Plato Data Intelligence.
Vertical Search & Ai.

Understanding SVM Hyperparameters

Date:

Introduction

This guide is the second part of three guides about Support Vector Machines (SVMs). In this guide, we will keep working on the forged bank notes use case, understand what SVM parameters are already being set by Scikit-learn, what are C and Gamma hyperparameters, and how to tune them using cross validation and grid search.

In the complete series of SVM guides, besides SVM hyperparameters, you will also learn about simple SVM, a concept called the kernel trick, and explore other types of SVMs.

If you wish to read all the guides, take a look at the first guide, or see which ones interests you the most, below is the table of topics covered in each guide:

  1. Implementing SVM and Kernel SVM with Python’s Scikit-Learn
  • Use case: forget bank notes
  • Background of SVMs
  • Simple (Linear) SVM Model
    • About the Dataset
    • Importing the Dataset
    • Exploring the Dataset
  • Implementing SVM with Scikit-Learn
    • Dividing Data into Train/Test Sets
    • Training the Model
    • Making Predictions
    • Evaluating the Model
    • Interpreting Results

2. Understanding SVM Hyperparameters

  • The C Hyperparameter
  • The Gamma Hyperparameter

3. Implementing other SVM flavors with Python’s Scikit-Learn (coming soon!)

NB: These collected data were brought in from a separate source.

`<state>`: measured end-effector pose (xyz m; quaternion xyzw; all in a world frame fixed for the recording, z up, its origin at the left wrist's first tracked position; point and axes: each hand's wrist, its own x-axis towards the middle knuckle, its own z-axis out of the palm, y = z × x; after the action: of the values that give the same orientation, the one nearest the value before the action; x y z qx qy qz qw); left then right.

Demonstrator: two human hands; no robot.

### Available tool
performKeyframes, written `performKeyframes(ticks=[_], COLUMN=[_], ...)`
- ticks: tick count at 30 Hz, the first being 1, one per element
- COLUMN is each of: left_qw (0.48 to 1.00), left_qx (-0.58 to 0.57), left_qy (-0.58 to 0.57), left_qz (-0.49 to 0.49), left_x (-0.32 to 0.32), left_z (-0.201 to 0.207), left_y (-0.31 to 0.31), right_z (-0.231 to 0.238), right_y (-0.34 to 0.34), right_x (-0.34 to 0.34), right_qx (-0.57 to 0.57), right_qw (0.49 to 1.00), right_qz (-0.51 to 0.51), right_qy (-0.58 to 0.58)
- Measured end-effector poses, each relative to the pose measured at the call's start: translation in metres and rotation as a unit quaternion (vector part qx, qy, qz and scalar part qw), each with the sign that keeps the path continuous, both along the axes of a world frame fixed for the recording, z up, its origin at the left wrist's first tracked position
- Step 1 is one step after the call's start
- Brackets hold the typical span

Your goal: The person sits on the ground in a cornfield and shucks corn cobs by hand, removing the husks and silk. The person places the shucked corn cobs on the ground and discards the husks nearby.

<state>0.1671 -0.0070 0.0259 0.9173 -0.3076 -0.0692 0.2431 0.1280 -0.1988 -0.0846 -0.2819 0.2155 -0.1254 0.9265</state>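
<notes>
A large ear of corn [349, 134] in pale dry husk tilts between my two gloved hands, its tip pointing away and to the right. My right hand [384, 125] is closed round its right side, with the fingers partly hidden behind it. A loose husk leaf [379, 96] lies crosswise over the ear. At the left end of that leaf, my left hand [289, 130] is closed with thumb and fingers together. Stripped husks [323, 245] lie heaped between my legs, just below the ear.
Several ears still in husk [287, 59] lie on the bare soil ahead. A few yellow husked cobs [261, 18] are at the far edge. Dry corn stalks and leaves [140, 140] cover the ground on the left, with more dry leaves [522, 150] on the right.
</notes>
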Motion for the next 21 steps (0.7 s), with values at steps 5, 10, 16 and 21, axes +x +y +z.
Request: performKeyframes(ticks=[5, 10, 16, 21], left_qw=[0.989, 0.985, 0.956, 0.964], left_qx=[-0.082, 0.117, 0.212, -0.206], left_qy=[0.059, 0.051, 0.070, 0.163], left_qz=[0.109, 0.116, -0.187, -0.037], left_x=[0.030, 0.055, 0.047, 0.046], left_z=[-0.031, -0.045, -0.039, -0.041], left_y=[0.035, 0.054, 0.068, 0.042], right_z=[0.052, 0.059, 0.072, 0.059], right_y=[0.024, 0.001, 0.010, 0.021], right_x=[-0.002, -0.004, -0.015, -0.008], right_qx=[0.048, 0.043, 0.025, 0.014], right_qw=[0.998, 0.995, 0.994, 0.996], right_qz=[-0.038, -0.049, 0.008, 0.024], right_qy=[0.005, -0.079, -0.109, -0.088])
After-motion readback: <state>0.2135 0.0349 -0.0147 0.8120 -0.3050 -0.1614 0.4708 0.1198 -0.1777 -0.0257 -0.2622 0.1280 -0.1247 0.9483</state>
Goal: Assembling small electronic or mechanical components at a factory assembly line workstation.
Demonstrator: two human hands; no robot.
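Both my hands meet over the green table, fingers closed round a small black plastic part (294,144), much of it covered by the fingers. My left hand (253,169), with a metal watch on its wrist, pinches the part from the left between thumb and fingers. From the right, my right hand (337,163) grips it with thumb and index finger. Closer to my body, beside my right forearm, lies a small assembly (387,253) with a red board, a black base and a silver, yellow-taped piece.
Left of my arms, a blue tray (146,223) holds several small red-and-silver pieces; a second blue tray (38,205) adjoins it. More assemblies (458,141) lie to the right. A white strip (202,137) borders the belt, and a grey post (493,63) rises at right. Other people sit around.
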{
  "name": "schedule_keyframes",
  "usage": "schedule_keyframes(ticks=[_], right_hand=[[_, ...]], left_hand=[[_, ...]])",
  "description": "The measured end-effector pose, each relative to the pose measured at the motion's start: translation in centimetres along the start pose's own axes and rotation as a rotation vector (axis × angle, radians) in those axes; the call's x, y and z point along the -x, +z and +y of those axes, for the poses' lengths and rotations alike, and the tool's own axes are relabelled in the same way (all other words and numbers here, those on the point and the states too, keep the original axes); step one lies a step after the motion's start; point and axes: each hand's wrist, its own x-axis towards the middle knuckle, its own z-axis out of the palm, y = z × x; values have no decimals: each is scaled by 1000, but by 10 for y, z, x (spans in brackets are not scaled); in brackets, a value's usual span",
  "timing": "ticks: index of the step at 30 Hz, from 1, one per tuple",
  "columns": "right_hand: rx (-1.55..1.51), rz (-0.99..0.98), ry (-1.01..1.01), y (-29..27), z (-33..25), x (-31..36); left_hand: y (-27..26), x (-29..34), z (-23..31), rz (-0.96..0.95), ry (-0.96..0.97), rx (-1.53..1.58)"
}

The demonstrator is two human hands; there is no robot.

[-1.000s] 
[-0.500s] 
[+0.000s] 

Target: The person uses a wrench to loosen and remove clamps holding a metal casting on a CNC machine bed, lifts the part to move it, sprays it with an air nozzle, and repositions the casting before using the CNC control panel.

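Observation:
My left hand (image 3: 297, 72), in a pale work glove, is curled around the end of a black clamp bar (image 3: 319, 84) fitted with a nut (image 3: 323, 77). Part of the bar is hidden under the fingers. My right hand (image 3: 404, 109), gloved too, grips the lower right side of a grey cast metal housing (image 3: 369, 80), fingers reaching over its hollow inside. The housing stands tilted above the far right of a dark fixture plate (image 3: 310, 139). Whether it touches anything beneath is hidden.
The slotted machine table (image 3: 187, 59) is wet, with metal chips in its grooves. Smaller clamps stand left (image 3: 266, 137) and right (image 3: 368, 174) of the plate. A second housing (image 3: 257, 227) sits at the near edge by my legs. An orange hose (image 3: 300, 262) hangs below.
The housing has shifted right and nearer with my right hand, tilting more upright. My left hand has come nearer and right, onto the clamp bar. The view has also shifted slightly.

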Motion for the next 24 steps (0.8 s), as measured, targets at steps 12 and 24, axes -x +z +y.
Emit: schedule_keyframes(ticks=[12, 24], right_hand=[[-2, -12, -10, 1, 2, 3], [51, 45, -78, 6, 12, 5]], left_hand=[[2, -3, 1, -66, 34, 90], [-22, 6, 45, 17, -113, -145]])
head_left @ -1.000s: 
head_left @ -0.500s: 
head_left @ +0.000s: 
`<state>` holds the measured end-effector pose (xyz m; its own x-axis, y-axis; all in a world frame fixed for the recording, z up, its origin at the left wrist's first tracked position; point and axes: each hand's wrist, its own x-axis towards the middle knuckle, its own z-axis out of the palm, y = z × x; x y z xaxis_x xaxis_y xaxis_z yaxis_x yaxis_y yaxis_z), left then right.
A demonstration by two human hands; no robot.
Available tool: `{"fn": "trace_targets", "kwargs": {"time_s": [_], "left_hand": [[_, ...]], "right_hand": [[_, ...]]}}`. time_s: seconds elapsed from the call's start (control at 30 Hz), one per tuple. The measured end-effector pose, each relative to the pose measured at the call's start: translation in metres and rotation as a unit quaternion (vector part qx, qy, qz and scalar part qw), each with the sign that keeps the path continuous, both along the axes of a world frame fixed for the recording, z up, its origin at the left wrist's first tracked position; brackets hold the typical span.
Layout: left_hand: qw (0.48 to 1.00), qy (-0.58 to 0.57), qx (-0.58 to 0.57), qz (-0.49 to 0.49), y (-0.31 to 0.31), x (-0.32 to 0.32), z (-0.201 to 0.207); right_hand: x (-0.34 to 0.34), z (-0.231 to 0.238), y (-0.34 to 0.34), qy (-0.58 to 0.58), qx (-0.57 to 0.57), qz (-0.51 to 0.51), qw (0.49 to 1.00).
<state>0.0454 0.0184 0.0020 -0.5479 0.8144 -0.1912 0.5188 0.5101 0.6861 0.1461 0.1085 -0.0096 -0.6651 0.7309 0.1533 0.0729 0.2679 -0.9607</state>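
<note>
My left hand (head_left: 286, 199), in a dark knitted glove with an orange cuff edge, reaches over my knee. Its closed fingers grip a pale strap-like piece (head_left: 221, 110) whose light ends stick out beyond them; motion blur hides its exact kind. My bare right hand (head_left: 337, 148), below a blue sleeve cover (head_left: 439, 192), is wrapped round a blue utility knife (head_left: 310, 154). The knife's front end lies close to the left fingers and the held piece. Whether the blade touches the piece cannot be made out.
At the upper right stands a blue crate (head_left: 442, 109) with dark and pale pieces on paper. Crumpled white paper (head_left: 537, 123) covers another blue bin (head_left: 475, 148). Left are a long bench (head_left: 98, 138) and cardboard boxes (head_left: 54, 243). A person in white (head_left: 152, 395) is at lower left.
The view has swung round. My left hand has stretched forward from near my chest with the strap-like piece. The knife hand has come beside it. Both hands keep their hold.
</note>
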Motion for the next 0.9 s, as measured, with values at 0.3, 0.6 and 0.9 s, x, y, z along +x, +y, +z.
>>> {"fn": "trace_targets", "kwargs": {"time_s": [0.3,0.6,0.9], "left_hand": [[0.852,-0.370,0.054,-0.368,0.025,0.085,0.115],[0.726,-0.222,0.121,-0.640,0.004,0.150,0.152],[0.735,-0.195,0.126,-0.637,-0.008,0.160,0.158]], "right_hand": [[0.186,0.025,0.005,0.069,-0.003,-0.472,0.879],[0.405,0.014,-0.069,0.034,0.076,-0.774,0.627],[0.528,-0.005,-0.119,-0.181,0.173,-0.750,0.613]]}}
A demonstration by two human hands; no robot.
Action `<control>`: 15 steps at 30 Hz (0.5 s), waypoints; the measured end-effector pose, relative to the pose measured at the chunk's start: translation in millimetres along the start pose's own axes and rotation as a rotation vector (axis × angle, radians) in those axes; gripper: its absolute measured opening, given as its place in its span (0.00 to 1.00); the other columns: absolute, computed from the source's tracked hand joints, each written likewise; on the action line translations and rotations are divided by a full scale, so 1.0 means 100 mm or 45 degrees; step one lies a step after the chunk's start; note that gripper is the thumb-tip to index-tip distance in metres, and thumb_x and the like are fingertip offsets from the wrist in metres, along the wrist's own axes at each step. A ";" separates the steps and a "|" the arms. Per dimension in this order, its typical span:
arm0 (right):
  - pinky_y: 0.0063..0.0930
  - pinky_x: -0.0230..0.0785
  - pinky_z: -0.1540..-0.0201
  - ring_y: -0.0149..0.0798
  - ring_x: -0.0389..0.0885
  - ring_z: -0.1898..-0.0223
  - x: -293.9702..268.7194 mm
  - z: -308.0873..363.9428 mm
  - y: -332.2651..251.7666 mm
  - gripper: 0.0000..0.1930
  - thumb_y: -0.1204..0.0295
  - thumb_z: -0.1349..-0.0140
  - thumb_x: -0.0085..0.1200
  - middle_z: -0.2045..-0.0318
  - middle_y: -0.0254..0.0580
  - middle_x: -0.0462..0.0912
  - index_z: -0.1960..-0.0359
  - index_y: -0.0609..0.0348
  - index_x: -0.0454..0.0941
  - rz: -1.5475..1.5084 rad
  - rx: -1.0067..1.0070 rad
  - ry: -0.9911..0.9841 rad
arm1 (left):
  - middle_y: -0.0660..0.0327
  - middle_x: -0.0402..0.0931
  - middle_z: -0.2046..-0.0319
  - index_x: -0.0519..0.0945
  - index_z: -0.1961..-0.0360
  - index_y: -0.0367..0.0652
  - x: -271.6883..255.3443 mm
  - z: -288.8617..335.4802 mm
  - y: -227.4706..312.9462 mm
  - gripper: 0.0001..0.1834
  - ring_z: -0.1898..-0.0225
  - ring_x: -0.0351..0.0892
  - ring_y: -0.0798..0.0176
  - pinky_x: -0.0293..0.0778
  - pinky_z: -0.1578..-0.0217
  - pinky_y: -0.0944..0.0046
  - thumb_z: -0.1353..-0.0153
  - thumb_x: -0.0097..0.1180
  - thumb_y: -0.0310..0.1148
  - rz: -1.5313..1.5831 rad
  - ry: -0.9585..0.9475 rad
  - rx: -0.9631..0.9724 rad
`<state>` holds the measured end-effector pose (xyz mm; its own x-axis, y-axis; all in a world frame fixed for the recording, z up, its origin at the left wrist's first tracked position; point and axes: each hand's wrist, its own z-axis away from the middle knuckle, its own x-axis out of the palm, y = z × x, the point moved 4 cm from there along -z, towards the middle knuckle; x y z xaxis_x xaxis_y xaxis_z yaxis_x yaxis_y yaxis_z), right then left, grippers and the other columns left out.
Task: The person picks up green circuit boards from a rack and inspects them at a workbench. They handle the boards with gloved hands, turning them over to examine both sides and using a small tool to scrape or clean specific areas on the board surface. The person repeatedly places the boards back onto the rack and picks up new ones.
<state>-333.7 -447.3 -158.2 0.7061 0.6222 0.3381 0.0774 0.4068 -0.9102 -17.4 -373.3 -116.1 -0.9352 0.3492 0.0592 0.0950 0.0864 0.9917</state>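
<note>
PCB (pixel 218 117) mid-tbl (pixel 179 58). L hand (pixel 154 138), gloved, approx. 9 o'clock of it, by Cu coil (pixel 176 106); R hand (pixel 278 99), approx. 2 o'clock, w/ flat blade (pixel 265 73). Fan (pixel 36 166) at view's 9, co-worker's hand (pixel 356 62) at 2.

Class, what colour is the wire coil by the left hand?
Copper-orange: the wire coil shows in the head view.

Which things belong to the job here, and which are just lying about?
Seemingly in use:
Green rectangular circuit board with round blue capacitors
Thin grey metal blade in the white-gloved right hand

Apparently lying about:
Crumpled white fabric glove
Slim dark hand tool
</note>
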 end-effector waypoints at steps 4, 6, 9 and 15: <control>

  • The General Idea of SVMs (a recap)
  • Kernel (trick) SVM
  • Implementing non-linear kernel SVM with Scikit-Learn
  • Importing libraries
    • Importing the dataset
    • Dividing data into features (X) and target (y)
    • Dividing Data into Train/Test Sets
    • Training the Algorithm
  • Polynomial kernel
    • Making Predictions
    • Evaluating the Algorithm
  • Gaussian kernel
    • Prediction and Evaluation
  • Sigmoid Kernel
    • Prediction and Evaluation
  • Comparison of Non-Linear Kernel Performances

Let’s learn how to implement cross validation and perform a hyperparameter tuning.

SVM Hyperparameters

To see all model parameters that have already been set by Scikit-learn and its default values, we can use the get_params() method:

svc.get_params()

This method displays:

{'C': 1.0, 'break_ties': False, 'cache_size': 200, 'class_weight': None, 'coef0': 0.0, 'decision_function_shape': 'ovr', 'degree': 3, 'gamma': 'scale', 'kernel': 'linear', 'max_iter': -1, 'probability': False, 'random_state': None, 'shrinking': True, 'tol': 0.001, 'verbose': False}

Notice that there are a total of 15 hyperparameters already being set, this happens because the SVM algorithm has many variations. We have used the linear kernel to obtain a linear function, but there are also kernels that describe other kinds of functions and those kernels are parametrized in different ways.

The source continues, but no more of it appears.